* [Problem to solve] Tell me how many lines of the entries below include the string "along", and give only the number.

Stored data

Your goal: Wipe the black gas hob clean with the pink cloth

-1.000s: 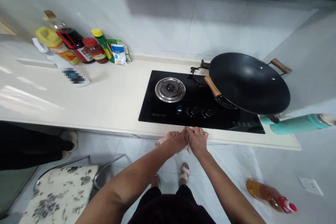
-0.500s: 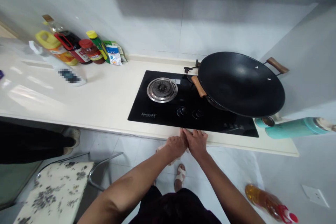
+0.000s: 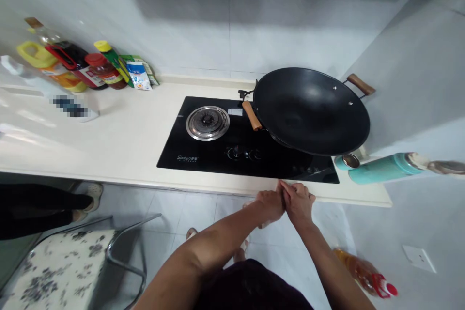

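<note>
Pinkish cloth [image 3: 267, 224]; hands [image 3: 271, 204] [image 3: 300, 205] at smooth counter [image 3: 123, 143].

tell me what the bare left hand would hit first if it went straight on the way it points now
Most likely the bare right hand: the left hand angles toward it and seems to touch it, though exact depth there is unclear.

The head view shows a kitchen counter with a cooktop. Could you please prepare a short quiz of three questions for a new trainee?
1. Where is the wok?
a) on the floor
b) over the right part of the cooktop
c) on the chair

2. True or false: the left hand and the right hand are close together near the front edge of the counter.

3. Fill in: the bottle at the picture's lower right has a ____ cap.

Key: 1. b; 2. true; 3. red
</note>
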Available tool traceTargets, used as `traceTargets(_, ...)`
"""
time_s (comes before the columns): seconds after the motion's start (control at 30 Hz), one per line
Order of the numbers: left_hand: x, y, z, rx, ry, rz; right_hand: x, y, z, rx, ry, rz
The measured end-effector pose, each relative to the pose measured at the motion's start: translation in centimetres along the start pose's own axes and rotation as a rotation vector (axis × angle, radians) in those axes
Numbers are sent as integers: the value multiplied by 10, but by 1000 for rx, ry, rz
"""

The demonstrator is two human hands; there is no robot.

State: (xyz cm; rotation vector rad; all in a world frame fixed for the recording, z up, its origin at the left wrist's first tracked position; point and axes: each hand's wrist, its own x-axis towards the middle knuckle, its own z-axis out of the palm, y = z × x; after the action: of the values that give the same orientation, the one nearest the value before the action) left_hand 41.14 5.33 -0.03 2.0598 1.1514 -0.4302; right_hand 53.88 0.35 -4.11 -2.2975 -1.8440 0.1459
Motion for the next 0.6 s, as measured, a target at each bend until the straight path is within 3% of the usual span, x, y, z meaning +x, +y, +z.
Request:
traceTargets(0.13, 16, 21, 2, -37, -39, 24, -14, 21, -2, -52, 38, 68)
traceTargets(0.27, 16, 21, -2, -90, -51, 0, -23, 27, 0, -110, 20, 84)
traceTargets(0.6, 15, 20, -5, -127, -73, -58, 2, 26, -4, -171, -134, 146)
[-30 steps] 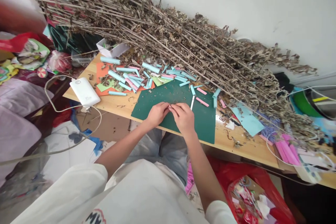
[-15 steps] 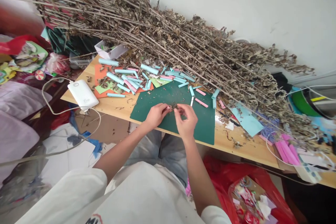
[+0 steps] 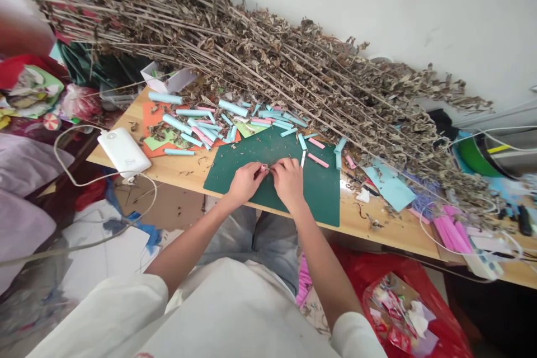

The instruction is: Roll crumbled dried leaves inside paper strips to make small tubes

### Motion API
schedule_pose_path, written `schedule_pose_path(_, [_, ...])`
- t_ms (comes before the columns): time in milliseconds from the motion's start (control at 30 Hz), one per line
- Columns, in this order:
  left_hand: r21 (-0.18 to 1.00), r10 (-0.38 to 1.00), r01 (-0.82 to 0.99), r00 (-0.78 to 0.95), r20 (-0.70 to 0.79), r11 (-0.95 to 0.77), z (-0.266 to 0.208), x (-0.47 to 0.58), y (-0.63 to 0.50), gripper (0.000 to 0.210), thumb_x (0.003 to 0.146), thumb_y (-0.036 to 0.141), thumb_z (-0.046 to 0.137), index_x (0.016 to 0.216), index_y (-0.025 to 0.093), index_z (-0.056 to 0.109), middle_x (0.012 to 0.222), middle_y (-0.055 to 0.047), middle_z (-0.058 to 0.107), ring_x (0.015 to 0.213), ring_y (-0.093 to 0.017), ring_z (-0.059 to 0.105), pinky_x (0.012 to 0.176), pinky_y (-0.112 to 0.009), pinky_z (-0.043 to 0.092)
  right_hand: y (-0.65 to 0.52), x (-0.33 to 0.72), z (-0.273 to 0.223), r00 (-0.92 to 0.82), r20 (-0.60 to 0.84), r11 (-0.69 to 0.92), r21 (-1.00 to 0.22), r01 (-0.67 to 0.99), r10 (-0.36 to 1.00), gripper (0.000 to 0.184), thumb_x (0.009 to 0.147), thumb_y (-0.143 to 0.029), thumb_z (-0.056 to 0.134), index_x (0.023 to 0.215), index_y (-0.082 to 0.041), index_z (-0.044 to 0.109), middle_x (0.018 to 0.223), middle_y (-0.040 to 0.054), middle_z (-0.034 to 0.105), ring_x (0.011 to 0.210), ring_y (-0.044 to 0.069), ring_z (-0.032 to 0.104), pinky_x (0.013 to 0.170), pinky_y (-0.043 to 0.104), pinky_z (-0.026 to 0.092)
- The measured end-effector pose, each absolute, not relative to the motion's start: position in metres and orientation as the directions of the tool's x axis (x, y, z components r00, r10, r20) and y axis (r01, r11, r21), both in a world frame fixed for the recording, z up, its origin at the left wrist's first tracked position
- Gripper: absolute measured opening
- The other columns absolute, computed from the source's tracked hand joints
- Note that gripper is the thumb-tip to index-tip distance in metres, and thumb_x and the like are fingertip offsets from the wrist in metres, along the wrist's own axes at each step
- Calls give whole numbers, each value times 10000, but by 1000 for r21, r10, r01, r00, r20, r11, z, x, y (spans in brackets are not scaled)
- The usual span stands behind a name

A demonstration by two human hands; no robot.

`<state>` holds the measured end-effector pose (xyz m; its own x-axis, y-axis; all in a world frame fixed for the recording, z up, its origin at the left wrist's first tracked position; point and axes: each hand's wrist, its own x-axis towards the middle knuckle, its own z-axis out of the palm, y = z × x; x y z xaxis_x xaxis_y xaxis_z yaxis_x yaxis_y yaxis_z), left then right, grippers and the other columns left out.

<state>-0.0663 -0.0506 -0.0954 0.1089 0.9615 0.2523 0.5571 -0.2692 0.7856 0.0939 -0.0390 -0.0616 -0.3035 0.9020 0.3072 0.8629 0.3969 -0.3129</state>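
Note:
Over the green cutting mat (image 3: 316, 201), my two hands meet fingertip to fingertip. My left hand (image 3: 244, 183) pinches a small pink paper tube (image 3: 264, 167), mostly covered by the fingers. The fingers of my right hand (image 3: 289, 183) are closed at the tube's right end; what they hold is hidden, though dark dry bits show there. Beyond the hands lie rolled paper tubes, among them a pink tube (image 3: 318, 160), a blue tube (image 3: 302, 142) and a thin white tube (image 3: 302, 158). Leaf crumbs are scattered on the mat.
A long heap of dried leafy stalks (image 3: 268, 56) covers the back of the wooden table (image 3: 184, 170). On the left lies a white power bank (image 3: 125, 151) with a cable. Blue paper (image 3: 390, 185) and pink rolls (image 3: 452, 230) lie right. A red bag (image 3: 436, 302) stands below.
My right hand has closed in toward the left, its fingers now curled down by the pink tube. The left hand stays pinched. The whole view has shifted slightly.

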Motion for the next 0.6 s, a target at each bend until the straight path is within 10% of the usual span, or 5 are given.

* [Reply] 2